Я задыхался. Разбухшая от неизведанных чувств, душа моя поднималась к горлу. Клокоча в гортани, заполняя и затыкая ее, сердце словно бы силилось вырваться из моего тела, оставляя его невесомым и беззащитно огромным. Кровь моя оглушительно колотила в виски и гулко отдавалась в затылке.
Я лежал на ней плашмя, изо всех сил прижимаясь к ней щекою, губами, грудью, животом — всей своей юной плотью, предназначенной, как мне в последнее время казалось, для начинающейся большой жизни, полной радостных тайн.

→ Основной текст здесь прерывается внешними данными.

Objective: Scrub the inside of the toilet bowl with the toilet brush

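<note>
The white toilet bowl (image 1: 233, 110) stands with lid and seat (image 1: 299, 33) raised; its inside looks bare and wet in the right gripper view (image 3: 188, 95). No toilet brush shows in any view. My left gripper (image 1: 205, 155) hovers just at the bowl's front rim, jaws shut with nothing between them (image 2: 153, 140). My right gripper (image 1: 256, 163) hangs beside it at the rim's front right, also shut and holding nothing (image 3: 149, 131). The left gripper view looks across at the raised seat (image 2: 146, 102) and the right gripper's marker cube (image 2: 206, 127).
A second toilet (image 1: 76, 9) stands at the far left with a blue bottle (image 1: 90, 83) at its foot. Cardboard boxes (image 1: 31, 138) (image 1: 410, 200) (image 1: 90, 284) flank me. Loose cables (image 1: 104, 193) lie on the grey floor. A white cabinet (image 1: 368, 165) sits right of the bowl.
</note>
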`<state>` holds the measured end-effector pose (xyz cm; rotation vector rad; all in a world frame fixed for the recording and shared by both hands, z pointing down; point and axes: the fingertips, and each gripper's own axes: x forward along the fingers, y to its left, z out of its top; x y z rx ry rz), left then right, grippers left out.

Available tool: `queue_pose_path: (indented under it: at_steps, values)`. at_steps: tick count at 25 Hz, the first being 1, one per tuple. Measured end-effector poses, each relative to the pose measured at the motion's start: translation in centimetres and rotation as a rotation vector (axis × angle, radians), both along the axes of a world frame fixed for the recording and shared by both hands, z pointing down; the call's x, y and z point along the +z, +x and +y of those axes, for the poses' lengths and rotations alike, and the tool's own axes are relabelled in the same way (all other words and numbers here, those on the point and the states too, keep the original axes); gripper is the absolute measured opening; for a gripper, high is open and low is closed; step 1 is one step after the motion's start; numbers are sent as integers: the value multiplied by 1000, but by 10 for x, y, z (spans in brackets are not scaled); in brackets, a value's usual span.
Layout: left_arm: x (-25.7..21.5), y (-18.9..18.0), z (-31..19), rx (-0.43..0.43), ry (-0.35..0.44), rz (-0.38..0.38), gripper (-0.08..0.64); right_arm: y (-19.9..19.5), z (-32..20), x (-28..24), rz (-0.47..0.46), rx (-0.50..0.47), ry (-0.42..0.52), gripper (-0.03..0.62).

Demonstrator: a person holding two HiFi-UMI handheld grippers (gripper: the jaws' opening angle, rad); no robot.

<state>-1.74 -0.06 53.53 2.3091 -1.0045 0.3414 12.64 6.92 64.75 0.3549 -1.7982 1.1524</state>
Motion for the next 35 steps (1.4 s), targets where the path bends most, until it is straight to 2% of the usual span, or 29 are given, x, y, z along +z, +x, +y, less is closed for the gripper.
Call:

Я прижимался к ней с такой неистовой силой, словно хотел уйти в нее до конца и без возврата, слиться с ней, спрятаться в нее от этого дикого мира, а она, земля, вздрагивала подо мной и стонала. И вздувалась вокруг меня бессчетными пузырями, пузырями и пузырьками.

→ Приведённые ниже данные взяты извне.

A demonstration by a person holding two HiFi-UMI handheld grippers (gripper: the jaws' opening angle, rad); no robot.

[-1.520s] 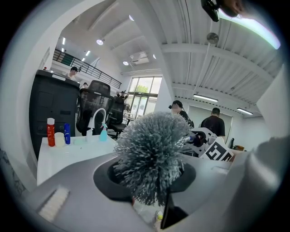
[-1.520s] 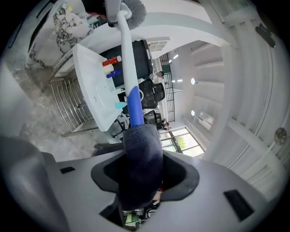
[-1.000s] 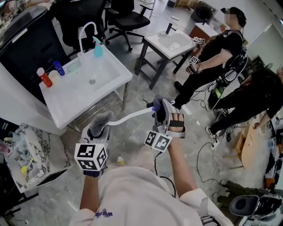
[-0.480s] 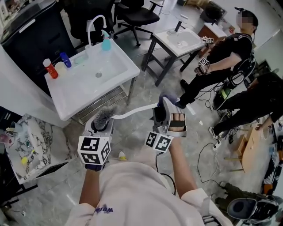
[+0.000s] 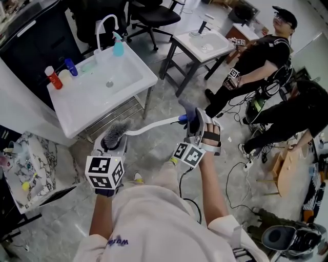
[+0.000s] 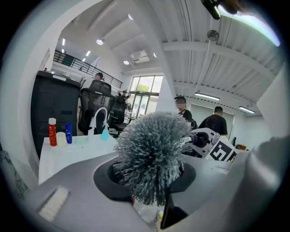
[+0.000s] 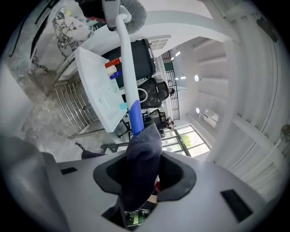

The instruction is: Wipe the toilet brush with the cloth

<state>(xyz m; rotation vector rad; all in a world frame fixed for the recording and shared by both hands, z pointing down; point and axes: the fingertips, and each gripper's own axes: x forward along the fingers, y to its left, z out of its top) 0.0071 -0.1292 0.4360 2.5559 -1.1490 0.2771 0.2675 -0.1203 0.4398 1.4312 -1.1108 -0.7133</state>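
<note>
Both grippers hold the white, grey-bristled toilet brush (image 7: 126, 68) aloft: left gripper (image 5: 114, 147) clamps its head; right gripper (image 5: 193, 122), jaws just tightening, pinches dark grey cloth (image 7: 144, 154) on its blue tip; shaft seemingly unwiped.

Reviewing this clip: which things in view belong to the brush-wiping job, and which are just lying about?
Part of the job:
- toilet brush
- cloth, wrapped over the brush handle's blue end

Just lying about:
- sink
- red bottle
- blue bottle
- teal spray bottle
- office chair
</note>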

Я лежал на земле, зарывшись лицом в колючую августовскую степную траву и прикрыв затылок обеими руками. Я знал, что это не спасет меня, ни от пули, ни от осколка, знал, но никакой другой защиты у меня все равно не было и надеяться мне было тоже не на кого и не на что; наши войска спешно отступали далеко впереди нас, километрах в трех-четырех, а мы (я и мой брошенный всеми детдом) не могли догнать своих вот уже третьи сутки, потому что немцы наступали стремительно и методично километрах в семи за нами. Линия фронта смещалась на юго-восток, и мы двигались туда же внутри нее и вместе с нею. Мы тронулись в эвакуацию с большим опозданием, но зато чересчур уж основательно: гнали с собой голов пятьдесят крупного рогатого скота, большое стадо свиней и овец, несколько запряженных лошадьми и волами повозок с мукой, медом и кое-каким скарбом. Поэтому и не могли, никак не могли догнать доблестную Красную Армию.